In this article, we take a closer look at what estate planning and why it’s a good time to do it as a homeowner.
What is Estate Planning?
Unless you’re nearing retirement, estate planning may be the furthest thing from your mind. You want to spend your life enjoying it, rather than planning who will inherit which asset or personal item when you’ve died. However, as we do not know when our time is up, as soon as you get an asset like a house estate planning really should be at the forefront of your mind.
Therefore what is estate planning? By definition, estate planning means you make plans for the transfer of your estate, which means all the property you own after you die.

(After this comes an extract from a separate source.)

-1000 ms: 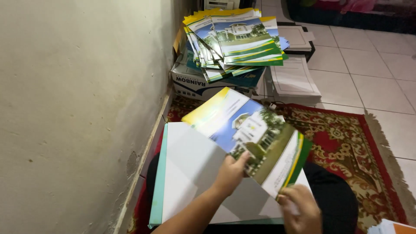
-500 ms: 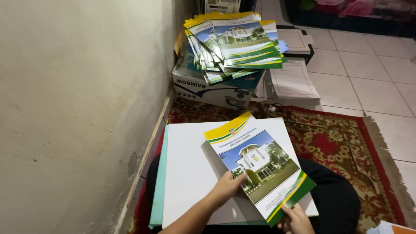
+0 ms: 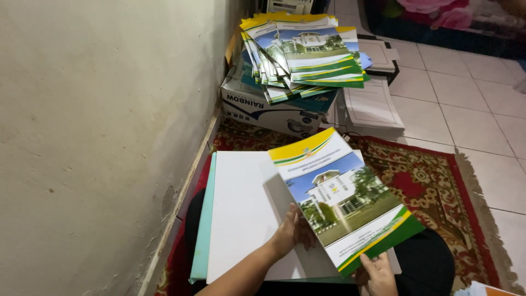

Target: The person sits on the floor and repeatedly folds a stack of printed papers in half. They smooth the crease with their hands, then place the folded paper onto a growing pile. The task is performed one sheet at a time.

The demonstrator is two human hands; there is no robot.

Your estate will include your home as well as all the contents, land, vehicles, cash in the bank, investments, and so forth. So it goes much deeper than just the home, but obviously, the house will be a considerable chunk of the estate’s value for most people.
Can You Get By Without Estate Planning?
The short answer is estate planning is not compulsory so you can choose not to do it. However, with clear instructions on your preferences for the distribution of property and assets, your beneficiaries (the people and entities that will inherit your assets or the money from the sale of the assets) may end up fighting over the distribution according to the rules of intestacy.
Therefore to avoid confusion among your beneficiaries, especially when emotions are running high soon after your passing estate planning ensures the distribution process is straightforward, simple, and legal.
How Do You Go About Estate Planning?
When you’re ready to create an estate plan, you’ll need to an attorney. Hiring an estate attorney is your best option as while most lawyers aka attorneys can create wills and Memorandum of Wishes, the attorneys that specialise have greater knowledge and experience which may come in handy should the distribution of your estate is contested. Plus you won’t want to rush into creating the plan.
Learn all you can on what is required and what you can do for example think ahead; you may at the time of drawing up the estate plan have one property however you’re planning to have a portfolio of rental houses so you will need to ensure your attorney is aware of your current and future plans to acquire more assets. This knowledge can change how the assets are dealt with in distribution.
Engage your accountant in the process, too, as this professional knows more about your financial position. For example, if you have $1million in assets, do you want them sold, and the money distributed at once or do you want to spread the distribution over a few years?
Property investors can acquire $millions, yet their beneficiaries may not be good with money, so an instruction to sell down one or two properties per year to distribute funds to beneficiaries may be a better option. With so many options, an estate attorney and your accountant are the best professionals for the job!
Planning for the Future Makes for a Smooth Ride
While it’s true that no-one wants to think about dying and how and when that day will come, it is a fact of life, so why not be as prepared as possible. Taking the time to plan your estate means your family will be able to spend time grieving their loss and not worrying about all the financial details.